Prosodic ABX: A Language-Agnostic Method for Measuring Prosodic Contrast in Speech Representations
This work addresses the need for evaluating prosodic sensitivity in speech models, which is incremental as it extends an existing phonemic framework to prosody.
The paper tackled the problem of measuring prosodic contrast in self-supervised speech model representations, which had not been directly assessed before, by introducing a language-agnostic method called prosodic ABX that requires minimal examples and no labels, and showed that model and layer rankings are consistent across conditions, making it practical for low-resource settings.

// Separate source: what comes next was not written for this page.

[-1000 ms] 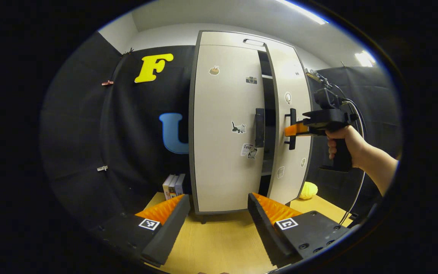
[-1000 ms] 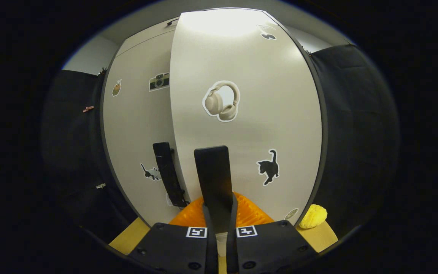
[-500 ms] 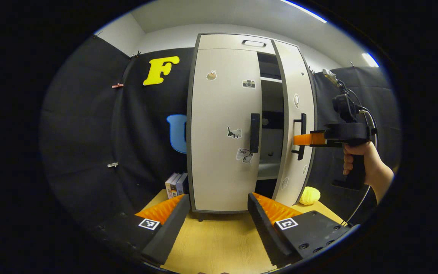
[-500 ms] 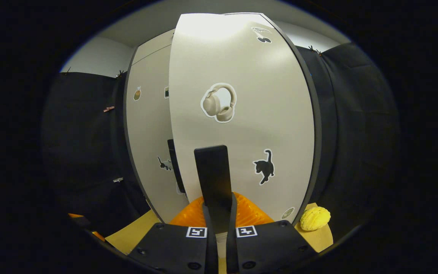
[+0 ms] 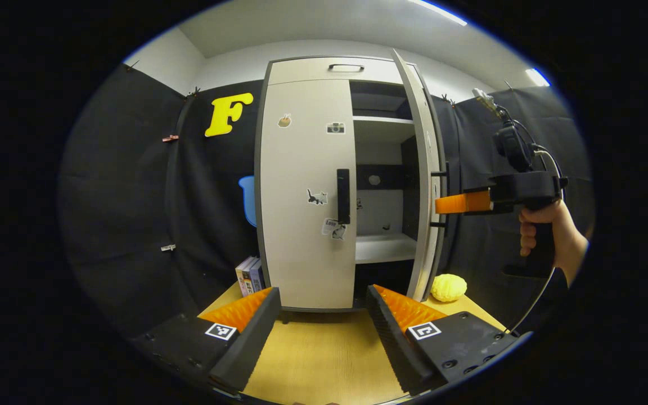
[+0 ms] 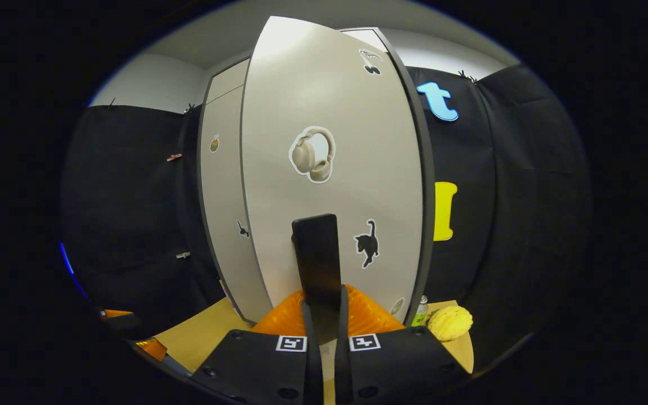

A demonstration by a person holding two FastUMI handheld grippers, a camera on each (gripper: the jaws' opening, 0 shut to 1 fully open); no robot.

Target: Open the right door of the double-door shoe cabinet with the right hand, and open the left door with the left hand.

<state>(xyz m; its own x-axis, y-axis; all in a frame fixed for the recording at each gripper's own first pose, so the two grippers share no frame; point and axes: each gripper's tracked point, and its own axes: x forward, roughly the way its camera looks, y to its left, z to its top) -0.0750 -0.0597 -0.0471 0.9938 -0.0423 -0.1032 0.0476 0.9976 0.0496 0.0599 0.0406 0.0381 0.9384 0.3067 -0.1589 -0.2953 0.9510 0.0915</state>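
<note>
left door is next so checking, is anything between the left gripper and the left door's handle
Nothing visible does. The left gripper is open and low over the wooden table, with bare space up to the black handle on the closed left door. The open right door and the right gripper sit off to the side.

right door (image 5: 426, 185) ajar | right claw (image 5: 441, 203) at handle | left door (image 5: 306, 197) closed

Right door (image 5: 422, 185) is seen nearly edge-on at frame centre-right, its face hidden in the left gripper view. The right door's handle (image 6: 316, 259) hides its lower end between the right tool (image 6: 324, 312) fingers. Stickers (image 5: 332, 228) on the left door (image 5: 304, 202) too small to read. Small bottle (image 6: 421, 311) half hidden behind the right door's bottom corner.
</note>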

Speech representations from self-supervised speech models (S3Ms) are known to be sensitive to phonemic contrasts, but their sensitivity to prosodic contrasts has not been directly measured. The ABX discrimination task has been used to measure phonemic contrast in S3M representations via minimal pairs. We introduce prosodic ABX, an extension of this framework to evaluate prosodic contrast with only a handful of examples and no explicit labels. Also, we build and release a dataset of English and Japanese minimal pairs and use it along with a Mandarin dataset to evaluate contrast in English stress, Japanese pitch accent, and Mandarin tone. Finally, we show that model and layer rankings are often preserved across several experimental conditions, making it practical for low-resource settings.